Would you reproduce exactly the lines below from the one holding "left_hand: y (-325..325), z" through the one holding "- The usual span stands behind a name", inclusive, and no others?

(Data records)
---*---
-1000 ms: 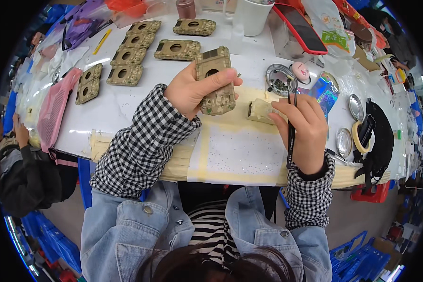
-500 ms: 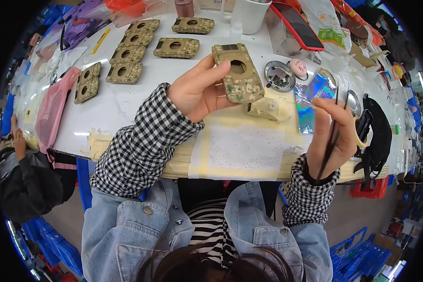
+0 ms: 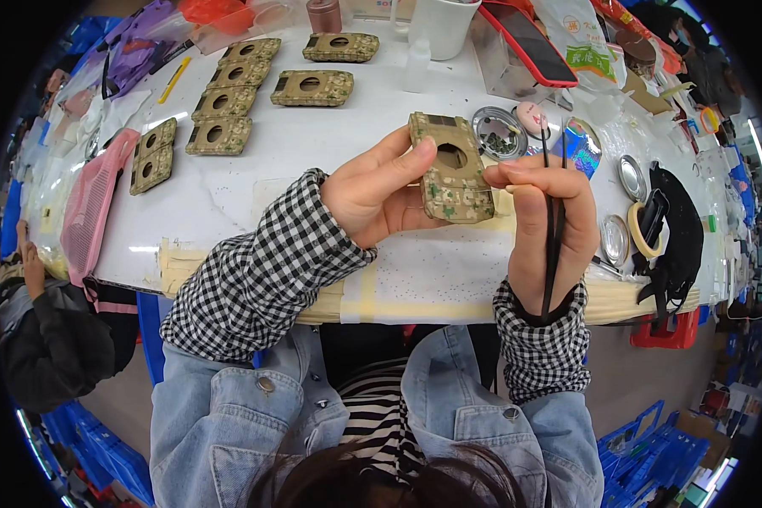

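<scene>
My left hand (image 3: 372,188) is closed around a camouflage-patterned toy tank hull (image 3: 457,196), its thumb on the top face near the round hole. Tucked in the fingers of my right hand (image 3: 559,216) is a pair of black tweezers (image 3: 551,254), tips pointing away from me. My right thumb and index finger are pinched at the hull's right edge; a thin pale sliver shows at their tips, too small to name. Below the hull lies a white sheet (image 3: 423,284) sprinkled with tiny dark specks, taped down at its edges.
More camouflage hulls (image 3: 218,135) lie at the far left and far middle. A round metal dish (image 3: 479,135) with small dark bits, a white mug (image 3: 440,30), a small bottle (image 3: 416,68) and a red-cased phone (image 3: 529,46) stand beyond. A pink mesh pouch (image 3: 93,212) hangs over the left edge.
My left hand has brought the hull nearer to me and slightly right. My right hand has moved left, its fingertips now meeting the hull's edge.
</scene>
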A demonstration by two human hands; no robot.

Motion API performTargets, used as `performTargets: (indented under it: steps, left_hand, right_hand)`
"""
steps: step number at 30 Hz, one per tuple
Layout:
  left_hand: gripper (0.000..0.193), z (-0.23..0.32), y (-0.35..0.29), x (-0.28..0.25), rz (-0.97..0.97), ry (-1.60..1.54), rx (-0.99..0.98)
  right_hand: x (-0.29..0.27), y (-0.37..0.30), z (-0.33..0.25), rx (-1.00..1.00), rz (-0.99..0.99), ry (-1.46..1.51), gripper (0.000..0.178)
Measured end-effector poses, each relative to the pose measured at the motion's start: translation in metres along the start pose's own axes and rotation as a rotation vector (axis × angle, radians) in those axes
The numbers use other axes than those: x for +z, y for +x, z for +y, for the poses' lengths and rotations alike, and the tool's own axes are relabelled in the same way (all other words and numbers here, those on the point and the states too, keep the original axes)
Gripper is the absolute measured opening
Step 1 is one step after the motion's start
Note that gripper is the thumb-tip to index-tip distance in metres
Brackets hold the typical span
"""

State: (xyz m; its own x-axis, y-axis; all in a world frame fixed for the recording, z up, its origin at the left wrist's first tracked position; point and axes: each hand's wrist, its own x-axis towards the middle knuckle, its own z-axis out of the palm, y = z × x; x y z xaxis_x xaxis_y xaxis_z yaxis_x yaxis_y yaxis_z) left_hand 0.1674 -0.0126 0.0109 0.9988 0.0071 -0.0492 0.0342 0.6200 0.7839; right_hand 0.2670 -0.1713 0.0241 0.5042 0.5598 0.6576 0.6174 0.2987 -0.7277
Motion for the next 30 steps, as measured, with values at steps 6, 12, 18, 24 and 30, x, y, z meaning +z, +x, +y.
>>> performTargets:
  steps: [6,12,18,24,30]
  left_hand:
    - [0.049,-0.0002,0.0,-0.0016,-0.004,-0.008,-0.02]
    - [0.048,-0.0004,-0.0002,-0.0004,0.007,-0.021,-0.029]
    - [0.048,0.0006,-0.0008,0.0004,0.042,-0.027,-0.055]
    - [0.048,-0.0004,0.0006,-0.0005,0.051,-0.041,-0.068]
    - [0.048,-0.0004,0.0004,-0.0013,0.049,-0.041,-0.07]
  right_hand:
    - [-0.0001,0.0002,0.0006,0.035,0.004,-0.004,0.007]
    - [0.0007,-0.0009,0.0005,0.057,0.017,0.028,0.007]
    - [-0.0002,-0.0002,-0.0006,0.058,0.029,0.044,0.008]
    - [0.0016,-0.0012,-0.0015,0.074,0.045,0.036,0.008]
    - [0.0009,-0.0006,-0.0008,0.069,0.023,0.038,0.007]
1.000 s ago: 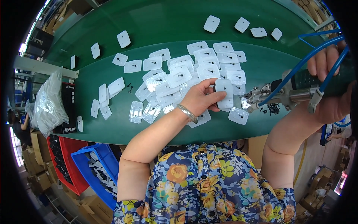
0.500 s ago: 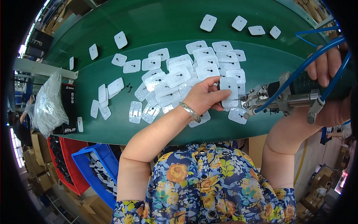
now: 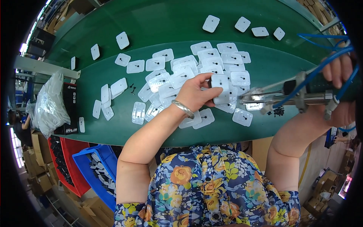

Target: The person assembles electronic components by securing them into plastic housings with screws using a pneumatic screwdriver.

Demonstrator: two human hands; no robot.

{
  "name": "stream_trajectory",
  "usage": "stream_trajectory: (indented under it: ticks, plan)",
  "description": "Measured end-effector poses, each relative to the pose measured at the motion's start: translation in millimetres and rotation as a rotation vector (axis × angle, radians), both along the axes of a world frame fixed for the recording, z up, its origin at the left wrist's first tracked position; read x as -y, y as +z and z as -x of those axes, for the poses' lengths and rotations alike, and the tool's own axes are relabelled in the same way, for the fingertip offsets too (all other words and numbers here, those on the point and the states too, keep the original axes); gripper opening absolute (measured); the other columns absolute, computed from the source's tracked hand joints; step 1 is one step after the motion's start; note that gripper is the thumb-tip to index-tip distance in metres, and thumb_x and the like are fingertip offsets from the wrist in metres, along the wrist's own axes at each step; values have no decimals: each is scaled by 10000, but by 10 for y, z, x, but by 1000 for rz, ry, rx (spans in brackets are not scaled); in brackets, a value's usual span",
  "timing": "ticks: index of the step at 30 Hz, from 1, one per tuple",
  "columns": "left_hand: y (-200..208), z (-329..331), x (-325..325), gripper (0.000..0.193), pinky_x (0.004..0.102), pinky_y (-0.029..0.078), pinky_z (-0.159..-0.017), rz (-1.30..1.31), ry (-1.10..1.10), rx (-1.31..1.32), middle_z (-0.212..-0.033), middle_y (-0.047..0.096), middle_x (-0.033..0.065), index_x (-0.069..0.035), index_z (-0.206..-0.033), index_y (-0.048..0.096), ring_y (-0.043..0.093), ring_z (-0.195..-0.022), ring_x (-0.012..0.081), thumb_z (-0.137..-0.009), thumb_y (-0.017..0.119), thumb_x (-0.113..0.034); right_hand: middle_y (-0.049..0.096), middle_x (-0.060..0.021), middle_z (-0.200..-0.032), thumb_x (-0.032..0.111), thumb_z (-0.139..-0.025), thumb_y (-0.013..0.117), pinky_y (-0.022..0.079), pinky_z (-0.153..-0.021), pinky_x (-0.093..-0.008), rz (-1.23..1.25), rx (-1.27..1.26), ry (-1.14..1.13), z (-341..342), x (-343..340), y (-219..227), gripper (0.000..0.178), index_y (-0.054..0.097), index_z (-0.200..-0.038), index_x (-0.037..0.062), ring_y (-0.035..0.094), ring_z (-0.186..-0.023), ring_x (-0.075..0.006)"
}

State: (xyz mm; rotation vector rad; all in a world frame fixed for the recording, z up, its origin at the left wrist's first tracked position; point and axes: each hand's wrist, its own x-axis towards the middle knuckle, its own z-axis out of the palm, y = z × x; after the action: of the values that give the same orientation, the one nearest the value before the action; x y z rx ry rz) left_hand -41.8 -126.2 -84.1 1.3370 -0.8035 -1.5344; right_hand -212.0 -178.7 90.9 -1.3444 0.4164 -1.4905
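My left hand (image 3: 197, 90) is closed round a small white rectangular box (image 3: 221, 89) with rounded corners, the thumb across its face. A dark spot shows near the box's upper part. At the right, my right hand (image 3: 337, 71) wraps its fingers round the dark body of a power screwdriver (image 3: 315, 99) with a metal front end and blue air hoses (image 3: 321, 65). The tool's front end is blurred and points left, a short gap from the box. Beneath the left hand lie many clear plastic trays (image 3: 181, 76), several with a small black piece on top.
Small black screws (image 3: 278, 111) lie in a heap below the tool. Single white boxes (image 3: 211, 24) stand along the back of the green table (image 3: 151, 132). At left are a clear bag (image 3: 53, 106), a black carton (image 3: 70, 102), a red bin (image 3: 79, 181) and a blue bin (image 3: 85, 157).
My left hand has drawn the white box to the left, away from the screwdriver's tip. The tool's front end has shifted slightly, uncovering the black screws more.
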Motion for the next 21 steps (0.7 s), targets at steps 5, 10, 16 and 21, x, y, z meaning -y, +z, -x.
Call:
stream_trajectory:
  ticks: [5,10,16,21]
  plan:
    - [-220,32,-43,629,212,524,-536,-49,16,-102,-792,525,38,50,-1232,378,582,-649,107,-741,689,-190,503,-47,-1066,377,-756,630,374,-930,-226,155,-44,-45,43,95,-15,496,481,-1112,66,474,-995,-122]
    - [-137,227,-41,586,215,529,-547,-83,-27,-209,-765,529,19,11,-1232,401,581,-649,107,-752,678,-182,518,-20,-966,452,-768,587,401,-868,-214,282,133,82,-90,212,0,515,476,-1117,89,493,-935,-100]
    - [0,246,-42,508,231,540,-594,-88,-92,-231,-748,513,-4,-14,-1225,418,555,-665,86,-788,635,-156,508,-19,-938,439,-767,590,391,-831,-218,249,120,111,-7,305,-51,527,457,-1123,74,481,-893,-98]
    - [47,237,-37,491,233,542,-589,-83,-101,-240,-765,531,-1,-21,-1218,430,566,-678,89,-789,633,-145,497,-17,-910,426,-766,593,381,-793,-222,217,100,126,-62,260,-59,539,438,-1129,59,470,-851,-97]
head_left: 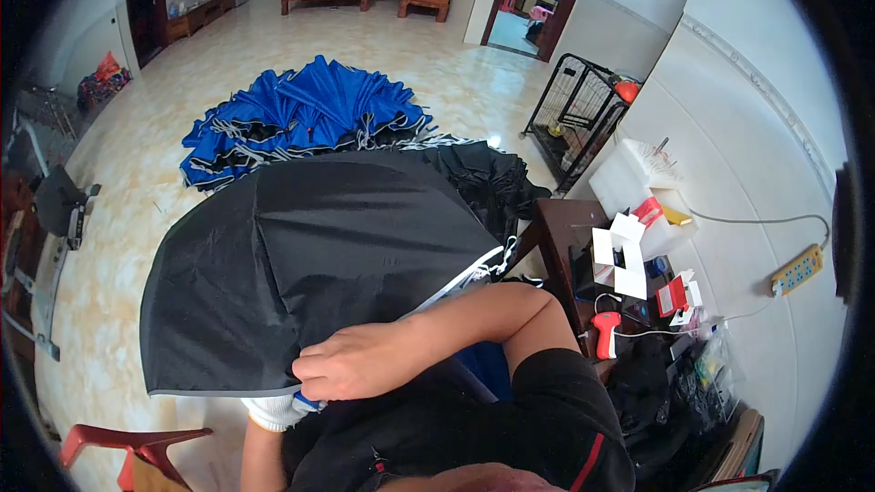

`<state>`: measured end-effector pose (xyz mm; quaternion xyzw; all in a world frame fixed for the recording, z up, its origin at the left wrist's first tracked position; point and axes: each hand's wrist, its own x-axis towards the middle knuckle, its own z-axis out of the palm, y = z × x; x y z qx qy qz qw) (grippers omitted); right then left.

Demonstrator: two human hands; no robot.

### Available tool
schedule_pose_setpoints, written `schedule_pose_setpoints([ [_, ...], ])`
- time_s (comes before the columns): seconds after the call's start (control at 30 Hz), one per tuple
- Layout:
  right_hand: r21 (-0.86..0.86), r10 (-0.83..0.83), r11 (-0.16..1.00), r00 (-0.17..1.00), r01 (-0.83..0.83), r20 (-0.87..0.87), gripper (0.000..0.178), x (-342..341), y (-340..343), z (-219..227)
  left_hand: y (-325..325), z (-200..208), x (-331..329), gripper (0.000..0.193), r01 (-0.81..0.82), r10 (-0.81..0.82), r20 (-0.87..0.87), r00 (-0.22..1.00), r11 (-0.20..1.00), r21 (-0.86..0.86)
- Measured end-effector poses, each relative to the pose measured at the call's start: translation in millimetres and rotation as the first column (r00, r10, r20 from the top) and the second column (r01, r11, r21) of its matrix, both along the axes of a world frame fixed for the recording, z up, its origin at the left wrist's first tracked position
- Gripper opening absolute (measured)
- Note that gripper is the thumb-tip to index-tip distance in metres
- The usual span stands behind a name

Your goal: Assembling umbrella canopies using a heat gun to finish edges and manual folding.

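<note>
My right hand [365, 360] is curled shut, fingers pinching the near hem of the black umbrella canopy [301, 264]. My left hand [273, 412] sits just under it in a white glove, mostly hidden; it looks bunched against the same hem with something blue poking out beside it, but I cannot tell if it's closed on anything. Hands are close together, right over left.

The canopy is open and domed, spread right in front of me above my lap, top side facing the camera. The panel seams fan away from me toward the upper right, and its long spread runs roughly left to right. A grey-edged hem runs along the lower left; white-tipped ribs [478, 269] stick out at the right edge, near my forearm.

Beyond it on the floor [118, 173]: a pile of blue umbrellas [301, 114], and a heap of black ones [492, 178] touching the canopy's far right side. Open tile floor left and far ahead.

The right side is tight: a dark wooden worktop [556, 219] just beside the canopy edge, cluttered with white boxes [624, 251] and an orange handheld tool [605, 333]. A black wire crate [574, 114] stands against the wall behind it. A red plastic chair [137, 451] is at lower left, near my left arm. A metal frame [36, 246] stands at the far left edge.
</note>
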<state>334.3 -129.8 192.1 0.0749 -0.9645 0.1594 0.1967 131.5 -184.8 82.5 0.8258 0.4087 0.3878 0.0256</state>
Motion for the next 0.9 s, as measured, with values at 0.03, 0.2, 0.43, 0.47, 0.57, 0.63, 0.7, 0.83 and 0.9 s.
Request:
schedule_pose_setpoints([
  [0.03, -0.002, 0.001, 1.0, 1.0, -0.001, -0.001, 0.015, 0, -3, 1, 0, -6, -1, 0.043, -0.022, 0.022, 0.023, 0.999, 1.0, -0.007],
  [0.2, 0.053, -0.029, 0.998, 0.999, 0.028, 0.015, 0.015, 0, -8, 9, 0, -12, -7, 0.044, -0.068, 0.078, -0.124, 0.989, 0.994, 0.083],
  [0.43, -0.059, 0.118, 0.991, 0.991, -0.122, -0.065, 0.014, -10, 0, 6, -8, -25, -13, 0.039, -0.057, 0.066, -0.109, 0.992, 0.994, 0.089],
  [0.47, -0.055, 0.093, 0.994, 0.994, -0.097, -0.059, 0.014, -10, -1, 6, -7, -21, -12, 0.038, -0.056, 0.062, -0.088, 0.994, 0.996, 0.066],
  [0.57, -0.049, 0.049, 0.997, 0.998, -0.052, -0.05, 0.013, -11, -3, 6, -5, -18, -15, 0.037, -0.075, 0.086, -0.091, 0.992, 0.991, 0.113],
  [0.63, 0.01, 0.037, 0.999, 0.992, -0.037, -0.117, 0.014, -11, -4, 7, -5, -19, -17, 0.037, -0.086, 0.099, -0.093, 0.991, 0.987, 0.135],
  [0.7, 0.036, 0.034, 0.999, 0.988, -0.028, -0.152, 0.014, -11, -3, 6, -4, -23, -18, 0.038, -0.085, 0.09, -0.089, 0.992, 0.994, 0.062],
  [0.83, -0.038, 0.029, 0.999, 0.984, -0.036, -0.175, 0.013, -8, -1, 4, -6, -27, -15, 0.039, -0.067, 0.063, -0.129, 0.99, 0.997, -0.026],
  [0.9, -0.024, 0.048, 0.998, 0.989, -0.052, -0.136, 0.012, -7, -1, 6, -7, -26, -13, 0.039, -0.061, 0.053, -0.15, 0.987, 0.997, -0.053],
])
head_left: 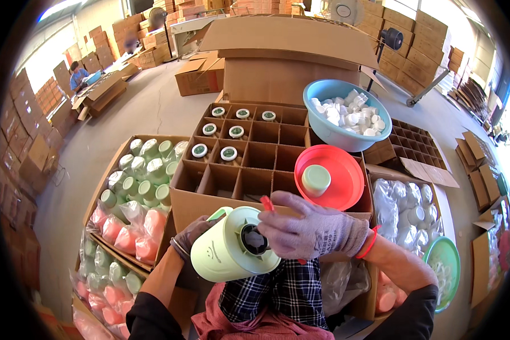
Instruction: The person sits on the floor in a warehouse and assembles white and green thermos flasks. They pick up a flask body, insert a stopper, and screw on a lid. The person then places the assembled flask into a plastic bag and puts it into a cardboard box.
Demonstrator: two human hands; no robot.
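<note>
A light green vacuum jug (218, 255), with a small face drawn on its side, lies tilted above my lap with its dark round opening toward my right. My left hand (195, 233), in a grey glove, grips it at the handle side, its fingers partly hidden. Over the opening is my gloved right hand (309, 229), fingers curled around a thin red tool (267, 204); the tool's ends show on either side of the hand. In front stands a divided carton (255, 190) with several white-rimmed jugs in its cells. On it rests a red basin (345, 181) holding a pale green cup (315, 180).
A blue basin (317, 122) of white caps sits on the carton's far right corner. Boxes of bagged green and pink cups (147, 190) flank me at left; a box of bagged cups (416, 215) and a green basin (453, 266) stand at right. Another person (78, 78) works far left.
</note>
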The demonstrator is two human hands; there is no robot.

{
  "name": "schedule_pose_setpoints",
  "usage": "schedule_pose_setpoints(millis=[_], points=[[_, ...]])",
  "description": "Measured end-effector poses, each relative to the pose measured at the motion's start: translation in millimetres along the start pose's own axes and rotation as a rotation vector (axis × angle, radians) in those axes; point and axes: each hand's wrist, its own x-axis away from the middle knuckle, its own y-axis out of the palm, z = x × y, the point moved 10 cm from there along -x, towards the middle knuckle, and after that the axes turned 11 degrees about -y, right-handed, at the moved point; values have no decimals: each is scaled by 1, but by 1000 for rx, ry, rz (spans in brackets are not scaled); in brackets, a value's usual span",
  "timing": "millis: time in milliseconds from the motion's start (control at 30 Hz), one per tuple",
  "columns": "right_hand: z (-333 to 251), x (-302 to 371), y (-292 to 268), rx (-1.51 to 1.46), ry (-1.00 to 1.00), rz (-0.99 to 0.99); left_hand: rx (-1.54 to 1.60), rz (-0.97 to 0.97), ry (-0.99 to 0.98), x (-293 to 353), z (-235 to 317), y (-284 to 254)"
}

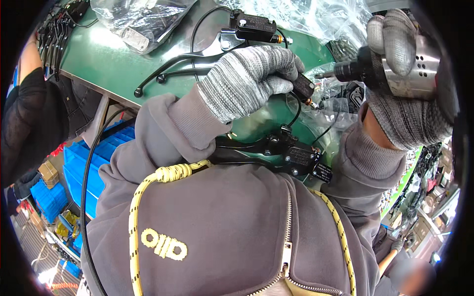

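My left hand [254, 76], in a grey striped knit glove, is closed around a brake lever assembly; its black cylinder body [303, 89] sticks out past the fingers. My right hand [405, 93], gloved too, grips a power screwdriver [412, 69] with a metal body and black nose. The driver's bit [323, 75] points left, its tip close to the held cylinder body; I cannot tell whether they touch. Beyond my left hand lies another brake lever assembly [254, 27] with a black lever. A third brake lever assembly [296, 155] lies close to my chest.
Clear plastic bags [143, 22] with parts lie on the green table [94, 52]; more plastic film [306, 17] is at the back. Black levers [57, 37] are gathered at the far left. Blue crates [81, 165] stand below the table. Other people [34, 113] are at both sides.
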Motion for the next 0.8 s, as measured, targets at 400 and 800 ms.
schedule_pose_setpoints(millis=[400, 800], points=[[21, -6, 15, -79, 14, 13, 133, 38, -99, -4, -2, -12], [33, -7, 34, -166, 92, -181, 0, 50, -25, -4, -1, -12]])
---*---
Written solution:
  left_hand: y (-325..325), z (-200..208), x (-331..329), gripper (0.000..0.193), r01 (-0.81..0.82), r10 (-0.81..0.82), r20 (-0.87..0.87), r00 (-0.22..1.00), r11 (-0.20..1.00), r21 (-0.86..0.86)
- Measured end-effector poses, each relative to the pose measured at the call's start: translation in millimetres and rotation as the first column (r00, r10, r20 from the top) and the second column (r01, r11, r21) of its matrix, both along the axes of a world frame fixed for the recording, z up, its origin at the left wrist's first tracked position
- Gripper opening absolute (measured)
- Note that gripper is the thumb-tip to index-tip distance in metres
- The usual span stands behind a name

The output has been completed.